Oposisi Kritik Reformasi Malaysia Untuk Berkumpul Secara Publik
24 November 2011Politisi oposisi Malaysia, aktivis dan kalangan ahli hukum yang tergabung dalam Pakatan Rakyat menyuarakan kemarahan hari Rabu (23/11), terkait sebuah peraturan baru yang mereka sebut akan menjegal warga yang ingin melakukan aksi protes secara damai.
Sehari sebelumnya, Selasa (22/11), pemerintah Malaysia mengumumkan rencana peraturan baru yang menurutnya, akan memungkinkan warga untuk mengadakan pertemuan publik secara damai.

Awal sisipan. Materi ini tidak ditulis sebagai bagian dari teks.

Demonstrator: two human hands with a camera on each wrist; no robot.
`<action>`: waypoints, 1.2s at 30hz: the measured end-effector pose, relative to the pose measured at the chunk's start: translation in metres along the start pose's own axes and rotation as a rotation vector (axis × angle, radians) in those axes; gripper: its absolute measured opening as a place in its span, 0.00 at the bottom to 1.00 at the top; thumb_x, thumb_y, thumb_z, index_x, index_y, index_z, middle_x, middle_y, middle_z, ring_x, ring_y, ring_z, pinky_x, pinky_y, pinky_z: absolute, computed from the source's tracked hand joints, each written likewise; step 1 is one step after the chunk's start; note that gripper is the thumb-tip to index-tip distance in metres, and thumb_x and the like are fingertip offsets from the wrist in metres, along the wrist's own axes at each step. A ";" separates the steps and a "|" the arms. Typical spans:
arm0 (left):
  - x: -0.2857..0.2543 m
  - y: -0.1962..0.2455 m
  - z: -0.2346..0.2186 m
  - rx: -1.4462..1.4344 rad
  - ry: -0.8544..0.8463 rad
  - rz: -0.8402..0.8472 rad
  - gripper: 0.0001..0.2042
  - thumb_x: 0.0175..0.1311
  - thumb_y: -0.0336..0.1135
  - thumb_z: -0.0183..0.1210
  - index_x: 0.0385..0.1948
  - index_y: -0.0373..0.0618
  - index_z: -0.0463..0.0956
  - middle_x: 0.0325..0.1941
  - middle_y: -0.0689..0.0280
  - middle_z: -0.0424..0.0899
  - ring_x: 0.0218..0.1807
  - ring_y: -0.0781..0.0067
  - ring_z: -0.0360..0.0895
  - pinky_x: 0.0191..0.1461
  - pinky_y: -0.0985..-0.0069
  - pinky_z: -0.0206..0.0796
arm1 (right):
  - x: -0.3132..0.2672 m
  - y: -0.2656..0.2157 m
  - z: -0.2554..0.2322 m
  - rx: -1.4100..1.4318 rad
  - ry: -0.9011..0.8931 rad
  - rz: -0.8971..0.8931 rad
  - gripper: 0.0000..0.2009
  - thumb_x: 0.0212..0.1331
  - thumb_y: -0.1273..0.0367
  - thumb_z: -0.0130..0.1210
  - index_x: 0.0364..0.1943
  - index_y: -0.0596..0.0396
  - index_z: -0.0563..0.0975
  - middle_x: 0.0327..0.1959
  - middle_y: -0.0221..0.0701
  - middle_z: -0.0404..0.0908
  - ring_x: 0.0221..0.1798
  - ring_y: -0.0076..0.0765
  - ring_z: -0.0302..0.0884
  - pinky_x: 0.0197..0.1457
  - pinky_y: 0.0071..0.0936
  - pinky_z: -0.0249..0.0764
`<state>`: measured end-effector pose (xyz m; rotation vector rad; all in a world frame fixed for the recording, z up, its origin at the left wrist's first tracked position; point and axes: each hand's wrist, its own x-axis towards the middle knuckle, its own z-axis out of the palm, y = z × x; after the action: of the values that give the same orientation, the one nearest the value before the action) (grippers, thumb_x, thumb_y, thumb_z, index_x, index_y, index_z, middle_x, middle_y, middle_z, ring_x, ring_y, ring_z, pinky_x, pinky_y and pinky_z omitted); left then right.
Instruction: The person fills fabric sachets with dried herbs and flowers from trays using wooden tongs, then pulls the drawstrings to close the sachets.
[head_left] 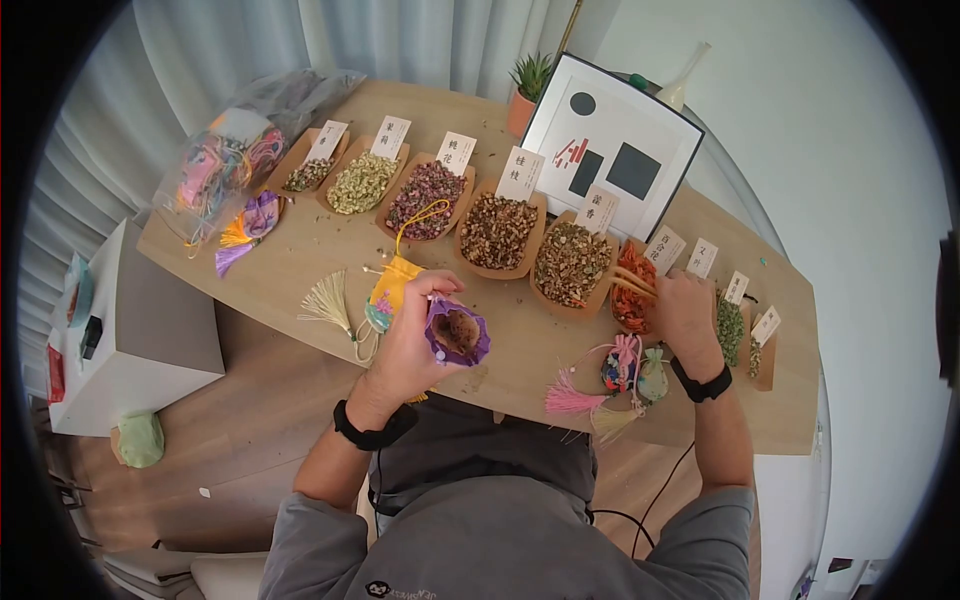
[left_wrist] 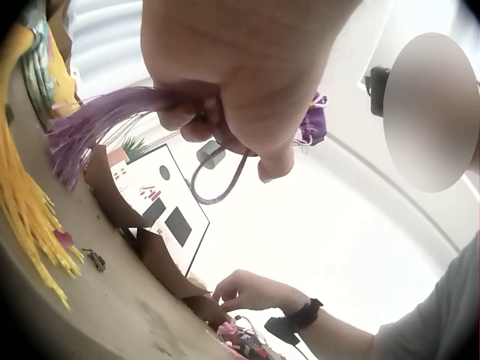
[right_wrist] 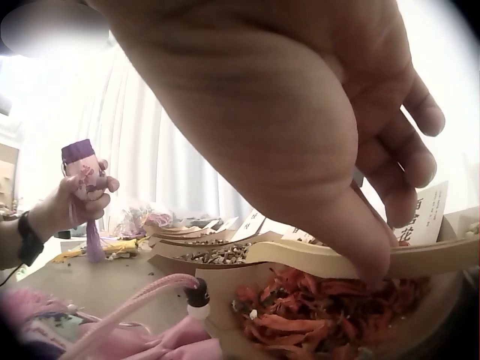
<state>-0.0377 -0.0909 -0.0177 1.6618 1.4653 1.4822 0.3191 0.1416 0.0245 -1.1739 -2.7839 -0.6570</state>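
Observation:
My left hand (head_left: 402, 335) grips a purple drawstring pouch (right_wrist: 76, 151) upright, its mouth spread wide; in the head view dark crumbs show inside. A purple tassel (left_wrist: 105, 124) hangs below that hand. On the other side, my right hand (head_left: 688, 315) holds light wooden tongs (right_wrist: 442, 256), the thumb pressed along one arm. The tongs lie low over orange-red dried petals (right_wrist: 300, 322) in a brown paper tray. My right fingertips are partly hidden behind the palm in the right wrist view.
Trays of dried herbs, such as rosebuds (head_left: 428, 198), curve across the table with labelled cards. Small sachets (head_left: 622, 365) with tassels lie by my right forearm. A yellow sachet (head_left: 395, 280) lies behind my left hand. A framed picture (head_left: 615, 140) and plastic bag (head_left: 230, 165) stand behind.

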 end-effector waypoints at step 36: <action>-0.047 0.004 -0.080 0.257 -0.149 -0.262 0.40 0.54 0.30 0.82 0.70 0.42 0.68 0.74 0.50 0.81 0.68 0.49 0.86 0.66 0.60 0.81 | 0.169 -0.279 -0.049 1.042 -0.266 -0.272 0.12 0.71 0.65 0.63 0.45 0.62 0.83 0.43 0.50 0.88 0.49 0.61 0.89 0.53 0.52 0.83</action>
<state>-0.1013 -0.1581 -0.0092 1.6072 1.7685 1.0440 -0.0002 0.0620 0.0027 -0.6653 -2.7795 0.9325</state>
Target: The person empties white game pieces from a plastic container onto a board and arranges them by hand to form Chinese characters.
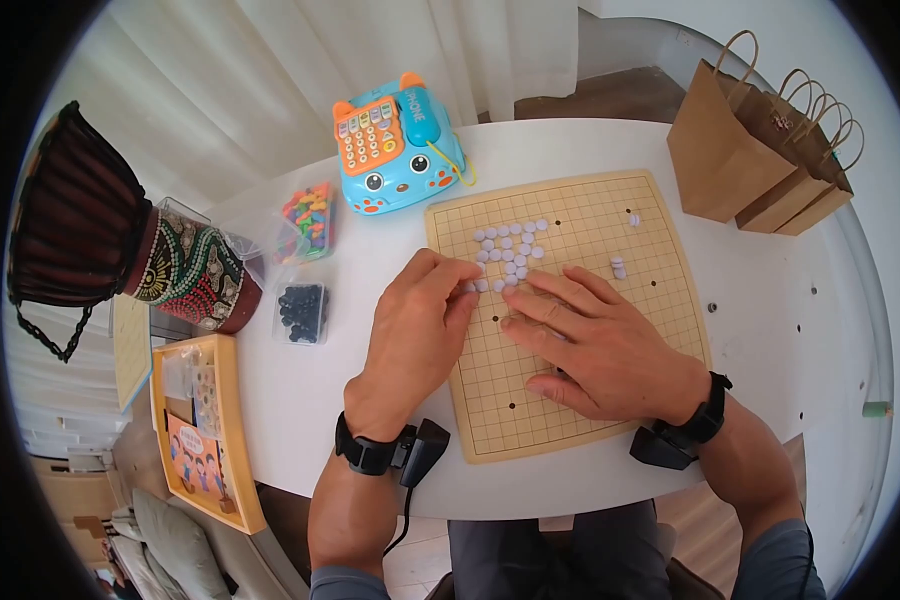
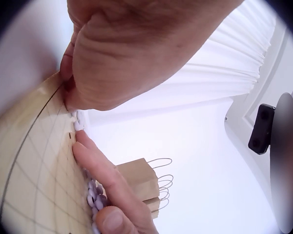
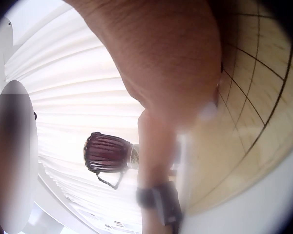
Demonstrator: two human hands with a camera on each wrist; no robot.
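Note:
White round pieces [image 1: 515,229] lie in rows and a cluster on the upper left part of a wooden grid board [image 1: 590,420]. At the lower left end of the cluster, the left hand [image 1: 410,325] has its thumb and index finger round a white piece [image 1: 470,287]. Flat over the middle of the board, the right hand [image 1: 610,350] spreads its fingers, with fingertips touching the board beside the lowest pieces. Some pieces under its palm are mostly hidden. In the left wrist view, white pieces [image 2: 94,195] lie by the right hand's fingers [image 2: 107,175].
Several more white pieces [image 1: 618,267] sit on the board's right side. A box of black pieces [image 1: 301,312], a box of coloured pieces [image 1: 308,218] and a blue toy phone [image 1: 400,160] stand beyond. A drum [image 1: 195,270] is at left, paper bags [image 1: 735,150] at back right.

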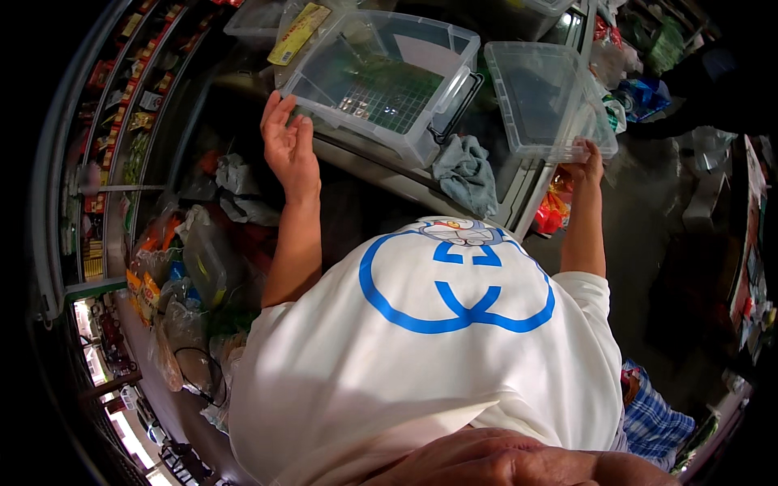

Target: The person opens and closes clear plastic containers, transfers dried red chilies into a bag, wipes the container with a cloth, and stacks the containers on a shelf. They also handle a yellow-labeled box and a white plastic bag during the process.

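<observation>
A clear plastic storage box (356, 130) stands uncovered on a glass-topped counter, its bottom showing a green grid pattern. On its right side a dark clip handle (455, 109) hangs outward. My left hand (293, 154) is raised beside the box's near left corner, fingers apart and holding nothing; whether the fingertips touch the rim I cannot tell. To the right, my right hand (585, 164) grips the near edge of a clear plastic lid (535, 101), tilted over the counter's right side. Between box and lid lies a crumpled grey-blue cloth (468, 174).
A yellow packet (299, 34) lies behind the box, near other clear containers. Shelves of small packets (121, 121) line the left, with plastic bags and goods (182, 275) piled below. At the right, bags (640, 97) and a dark, partly seen shape crowd the counter's edge.
</observation>
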The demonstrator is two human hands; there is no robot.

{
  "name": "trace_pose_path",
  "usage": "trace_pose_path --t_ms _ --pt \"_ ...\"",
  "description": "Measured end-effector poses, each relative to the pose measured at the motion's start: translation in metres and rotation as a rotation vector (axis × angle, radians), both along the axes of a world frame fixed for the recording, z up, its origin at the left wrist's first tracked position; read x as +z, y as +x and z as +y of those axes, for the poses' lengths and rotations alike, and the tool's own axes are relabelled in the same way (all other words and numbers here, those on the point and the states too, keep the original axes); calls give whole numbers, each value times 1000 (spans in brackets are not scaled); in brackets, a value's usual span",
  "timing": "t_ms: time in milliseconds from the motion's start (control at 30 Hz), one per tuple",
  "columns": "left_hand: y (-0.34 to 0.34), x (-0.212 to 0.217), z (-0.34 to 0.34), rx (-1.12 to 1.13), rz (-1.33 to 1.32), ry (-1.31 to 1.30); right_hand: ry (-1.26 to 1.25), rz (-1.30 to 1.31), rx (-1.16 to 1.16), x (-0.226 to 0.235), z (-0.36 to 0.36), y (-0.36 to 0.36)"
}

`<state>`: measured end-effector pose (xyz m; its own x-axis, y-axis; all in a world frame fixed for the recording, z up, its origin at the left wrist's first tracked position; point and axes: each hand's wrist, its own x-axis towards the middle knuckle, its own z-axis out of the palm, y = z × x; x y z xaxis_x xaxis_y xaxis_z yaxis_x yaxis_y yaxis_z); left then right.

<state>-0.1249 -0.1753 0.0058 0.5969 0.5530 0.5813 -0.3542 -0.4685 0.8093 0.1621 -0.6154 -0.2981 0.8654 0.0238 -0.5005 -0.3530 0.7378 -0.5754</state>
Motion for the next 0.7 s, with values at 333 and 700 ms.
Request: trace_pose_path --t_ms 333,700 --pt "44 22 -38 -425 243 -264 461 -148 -41 116 25 -112" --pt "98 41 -29 -707 152 -545 447 -287 181 220 151 -143"
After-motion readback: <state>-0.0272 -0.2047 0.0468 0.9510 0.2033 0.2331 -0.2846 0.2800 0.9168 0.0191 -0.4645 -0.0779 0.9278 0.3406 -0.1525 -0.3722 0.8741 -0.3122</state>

Dikatakan, peraturan „Peaceful Assembly Bill“ yang tengah dibahas oleh parlemen Malaysia itu hanya menwajibkan warga untuk memberitahukan kepolisian mengenai rencana sebuah pertemuan publik, 30 hari sebelum pelaksanaannya. Selebihnya, warga tidak perlu lagi meminta surat ijin dari kepolisian untuk menggelar aksi damai. Dalam peraturan itu tertera, bahwa regulasi baru ini akan memastikan bahwa bila perlu, warga bisa berkumpul, secara damai dan tanpa membawa senjata.
Undang-undang pertemuan publik di Malaysia sebelumnya terkenal keras, terutama sehubungan dengan hak rakyat untuk menyuarakan pendapat. Perubahan peraturan ini merupakan bagian dari reformasi yang dicanangkan oleh Perdana Menteri Najib Razak. Diperkirakan, ia akan menyerukan digelarnya pemilihan umum dalam beberapa bulan mendatang. Namun dilaporkan, popularitas Perdana Menteri Razak belakangan menukik. Kritik mencuat, reformasi berlangsung terlalu lamban.
Sementara sejumlah pengamat mengatakan, bahwa rancangan undang-undang itu justru menghambat rakyat untuk bersuara. Peraturan baru itu melarang digelarnya aksi protes di jalanan. Selain itu melarang warga untuk berkumpul di kawasan-kawasan dekat lapangan terbang, stasiun kereta api, tempat-tempat ibadah, rumah sakit dan sekolah.
Tak mengherankan bahwa peraturan baru „Peaceful Assembly Bill“ ini dinilai secara skeptis oleh banyak pihak. Apalagi polisi tetap bisa melarang demonstrasi, seandainya tidak setuju. Selain itu demonstran bisa dikenakan denda sampai 20 ribu ringgit, bila mengikuti pertemuan publik yang melanggar peraturan baru ini.
Kalangan oposisi mengiritik bahwa rancangan undang-undang itu justru akan membungkam suara oposisi, dan bukannya meningkatkan hak warga. N Surenden dari kubu oposisi mengatakan kepada kantor berita AFP, bahwa rancangan undang-undang itu tidak konstitusional.